**Brief:** Every line of the data below is to be written out again exactly.

- - -

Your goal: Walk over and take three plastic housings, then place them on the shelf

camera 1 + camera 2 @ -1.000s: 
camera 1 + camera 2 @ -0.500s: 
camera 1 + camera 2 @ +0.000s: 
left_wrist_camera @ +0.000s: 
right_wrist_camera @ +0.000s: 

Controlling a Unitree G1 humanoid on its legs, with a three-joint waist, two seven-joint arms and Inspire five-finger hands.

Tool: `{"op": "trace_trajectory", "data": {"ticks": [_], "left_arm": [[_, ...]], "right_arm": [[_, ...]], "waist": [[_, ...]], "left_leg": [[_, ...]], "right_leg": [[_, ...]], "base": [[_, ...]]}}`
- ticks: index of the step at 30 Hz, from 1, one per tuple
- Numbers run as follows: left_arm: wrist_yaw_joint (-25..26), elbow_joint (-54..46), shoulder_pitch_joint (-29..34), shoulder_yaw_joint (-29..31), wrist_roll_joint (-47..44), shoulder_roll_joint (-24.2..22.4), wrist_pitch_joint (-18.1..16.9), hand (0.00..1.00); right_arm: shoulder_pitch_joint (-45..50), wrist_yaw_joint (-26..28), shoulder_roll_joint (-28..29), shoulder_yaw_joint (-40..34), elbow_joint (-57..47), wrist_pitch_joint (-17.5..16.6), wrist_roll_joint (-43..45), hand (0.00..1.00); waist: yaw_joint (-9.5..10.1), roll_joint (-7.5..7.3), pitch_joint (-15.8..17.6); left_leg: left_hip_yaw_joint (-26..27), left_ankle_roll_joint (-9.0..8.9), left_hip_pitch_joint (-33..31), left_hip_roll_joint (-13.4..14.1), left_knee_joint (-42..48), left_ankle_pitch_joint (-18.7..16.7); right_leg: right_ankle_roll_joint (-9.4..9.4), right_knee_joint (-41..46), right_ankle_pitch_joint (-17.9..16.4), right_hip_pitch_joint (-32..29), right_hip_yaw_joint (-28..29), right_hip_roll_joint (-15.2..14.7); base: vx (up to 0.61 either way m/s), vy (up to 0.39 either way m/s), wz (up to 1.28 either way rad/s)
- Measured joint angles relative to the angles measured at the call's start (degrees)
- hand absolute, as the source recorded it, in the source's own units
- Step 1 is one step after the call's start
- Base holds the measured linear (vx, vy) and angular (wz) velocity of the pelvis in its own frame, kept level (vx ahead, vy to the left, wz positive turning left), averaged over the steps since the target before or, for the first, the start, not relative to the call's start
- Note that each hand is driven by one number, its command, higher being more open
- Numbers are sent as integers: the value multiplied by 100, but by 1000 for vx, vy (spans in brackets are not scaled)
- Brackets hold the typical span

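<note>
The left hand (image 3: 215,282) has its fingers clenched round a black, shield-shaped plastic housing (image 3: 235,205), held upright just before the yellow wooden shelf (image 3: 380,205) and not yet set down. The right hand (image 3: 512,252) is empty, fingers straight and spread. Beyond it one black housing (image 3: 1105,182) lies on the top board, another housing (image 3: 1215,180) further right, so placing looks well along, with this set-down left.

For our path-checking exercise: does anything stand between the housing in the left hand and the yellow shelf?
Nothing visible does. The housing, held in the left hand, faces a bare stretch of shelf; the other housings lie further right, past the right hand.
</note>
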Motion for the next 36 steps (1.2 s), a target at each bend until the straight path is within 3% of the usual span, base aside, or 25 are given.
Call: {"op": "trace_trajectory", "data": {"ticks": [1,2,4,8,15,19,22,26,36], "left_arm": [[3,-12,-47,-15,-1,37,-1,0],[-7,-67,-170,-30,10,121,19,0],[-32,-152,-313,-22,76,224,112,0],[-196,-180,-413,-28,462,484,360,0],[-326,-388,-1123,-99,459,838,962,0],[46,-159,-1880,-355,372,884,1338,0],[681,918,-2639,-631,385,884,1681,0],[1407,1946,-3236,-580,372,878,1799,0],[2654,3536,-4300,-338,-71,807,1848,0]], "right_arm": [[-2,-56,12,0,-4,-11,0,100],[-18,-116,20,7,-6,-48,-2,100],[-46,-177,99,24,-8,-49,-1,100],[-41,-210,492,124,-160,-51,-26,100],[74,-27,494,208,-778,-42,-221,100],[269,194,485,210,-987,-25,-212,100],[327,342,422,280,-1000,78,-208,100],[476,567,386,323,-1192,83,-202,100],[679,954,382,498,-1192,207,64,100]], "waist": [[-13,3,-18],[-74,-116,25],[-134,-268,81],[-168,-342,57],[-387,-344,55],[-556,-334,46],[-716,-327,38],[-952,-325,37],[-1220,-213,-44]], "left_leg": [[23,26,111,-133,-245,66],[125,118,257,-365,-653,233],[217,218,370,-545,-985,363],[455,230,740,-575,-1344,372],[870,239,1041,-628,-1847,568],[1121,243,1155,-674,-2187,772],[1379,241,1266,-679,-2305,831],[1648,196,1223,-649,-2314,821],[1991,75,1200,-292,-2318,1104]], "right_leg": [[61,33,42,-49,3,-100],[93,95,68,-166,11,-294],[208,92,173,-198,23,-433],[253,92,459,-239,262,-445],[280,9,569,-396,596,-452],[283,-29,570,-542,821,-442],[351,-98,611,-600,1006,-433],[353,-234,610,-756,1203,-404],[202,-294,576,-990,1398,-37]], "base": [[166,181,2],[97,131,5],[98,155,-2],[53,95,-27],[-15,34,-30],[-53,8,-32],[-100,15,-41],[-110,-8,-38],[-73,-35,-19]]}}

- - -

**Result:**
Your goal: Walk over and take three plastic housings, then place them on the shelf

camera 1 + camera 2 @ -1.000s: 
camera 1 + camera 2 @ -0.500s: 
camera 1 + camera 2 @ +0.000s: 
left_wrist_camera @ +0.000s: 
right_wrist_camera @ +0.000s: 

Controlling a Unitree G1 humanoid on its legs, with a three-joint waist, two seven-joint arms and Inspire five-finger hands.

Tool: `{"op": "trace_trajectory", "data": {"ticks": [_], "left_arm": [[_, ...]], "right_arm": [[_, ...]], "waist": [[_, ...]], "left_leg": [[_, ...]], "right_leg": [[_, ...]], "base": [[_, ...]]}}`
- ticks: index of the step at 30 Hz, from 1, one per tuple
- Numbers run as follows: left_arm: wrist_yaw_joint (-25..26), elbow_joint (-54..46), shoulder_pitch_joint (-29..34), shoulder_yaw_joint (-29..31), wrist_roll_joint (-47..44), shoulder_roll_joint (-24.2..22.4), wrist_pitch_joint (-18.1..16.9), hand (0.00..1.00); right_arm: shoulder_pitch_joint (-45..50), wrist_yaw_joint (-26..28), shoulder_roll_joint (-28..29), shoulder_yaw_joint (-40..34), elbow_joint (-57..47), wrist_pitch_joint (-17.5..16.6), wrist_roll_joint (-43..45), hand (0.00..1.00); waist: yaw_joint (-9.5..10.1), roll_joint (-7.5..7.3), pitch_joint (-15.8..17.6); left_leg: left_hip_yaw_joint (-26..27), left_ankle_roll_joint (-9.0..8.9), left_hip_pitch_joint (-33..31), left_hip_roll_joint (-13.4..14.1), left_knee_joint (-42..48), left_ankle_pitch_joint (-18.7..16.7); right_leg: right_ankle_roll_joint (-9.4..9.4), right_knee_joint (-41..46), right_ankle_pitch_joint (-17.9..16.4), right_hip_pitch_joint (-32..29), right_hip_yaw_joint (-28..29), right_hip_roll_joint (-15.2..14.7); base: vx (up to 0.61 either way m/s), vy (up to 0.39 either way m/s), wz (up to 1.28 either way rad/s)
- Measured joint angles relative to the angles measured at the call's start (degrees)
- hand absolute, as the source recorded it, in the source's own units
- Step 1 is one step after the call's start
- Base holds the measured linear (vx, vy) and angular (wz) velocity of the pelvis in its own frame, kept level (vx ahead, vy to the left, wz positive turning left), averaged over the steps since the target before or, for the first, the start, not relative to the call's start
- Note that each hand is driven by one number, its command, higher being more open
- Numbers are sent as integers: the value multiplied by 100, but by 1000 for vx, vy (spans in brackets are not scaled)
- Brackets hold the typical span

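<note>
The left hand (image 3: 215,282) has its fingers clenched round a black, shield-shaped plastic housing (image 3: 235,205), held upright just before the yellow wooden shelf (image 3: 380,205) and not yet set down. The right hand (image 3: 512,252) is empty, fingers straight and spread. Beyond it one black housing (image 3: 1105,182) lies on the top board, another housing (image 3: 1215,180) further right, so placing looks well along, with this set-down left.

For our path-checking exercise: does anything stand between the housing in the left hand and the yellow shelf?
Nothing visible does. The housing, held in the left hand, faces a bare stretch of shelf; the other housings lie further right, past the right hand.
</note>
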Motion for the next 36 steps (1.2 s), a target at each bend until the straight path is within 3% of the usual span, base aside, or 25 are given.
Call: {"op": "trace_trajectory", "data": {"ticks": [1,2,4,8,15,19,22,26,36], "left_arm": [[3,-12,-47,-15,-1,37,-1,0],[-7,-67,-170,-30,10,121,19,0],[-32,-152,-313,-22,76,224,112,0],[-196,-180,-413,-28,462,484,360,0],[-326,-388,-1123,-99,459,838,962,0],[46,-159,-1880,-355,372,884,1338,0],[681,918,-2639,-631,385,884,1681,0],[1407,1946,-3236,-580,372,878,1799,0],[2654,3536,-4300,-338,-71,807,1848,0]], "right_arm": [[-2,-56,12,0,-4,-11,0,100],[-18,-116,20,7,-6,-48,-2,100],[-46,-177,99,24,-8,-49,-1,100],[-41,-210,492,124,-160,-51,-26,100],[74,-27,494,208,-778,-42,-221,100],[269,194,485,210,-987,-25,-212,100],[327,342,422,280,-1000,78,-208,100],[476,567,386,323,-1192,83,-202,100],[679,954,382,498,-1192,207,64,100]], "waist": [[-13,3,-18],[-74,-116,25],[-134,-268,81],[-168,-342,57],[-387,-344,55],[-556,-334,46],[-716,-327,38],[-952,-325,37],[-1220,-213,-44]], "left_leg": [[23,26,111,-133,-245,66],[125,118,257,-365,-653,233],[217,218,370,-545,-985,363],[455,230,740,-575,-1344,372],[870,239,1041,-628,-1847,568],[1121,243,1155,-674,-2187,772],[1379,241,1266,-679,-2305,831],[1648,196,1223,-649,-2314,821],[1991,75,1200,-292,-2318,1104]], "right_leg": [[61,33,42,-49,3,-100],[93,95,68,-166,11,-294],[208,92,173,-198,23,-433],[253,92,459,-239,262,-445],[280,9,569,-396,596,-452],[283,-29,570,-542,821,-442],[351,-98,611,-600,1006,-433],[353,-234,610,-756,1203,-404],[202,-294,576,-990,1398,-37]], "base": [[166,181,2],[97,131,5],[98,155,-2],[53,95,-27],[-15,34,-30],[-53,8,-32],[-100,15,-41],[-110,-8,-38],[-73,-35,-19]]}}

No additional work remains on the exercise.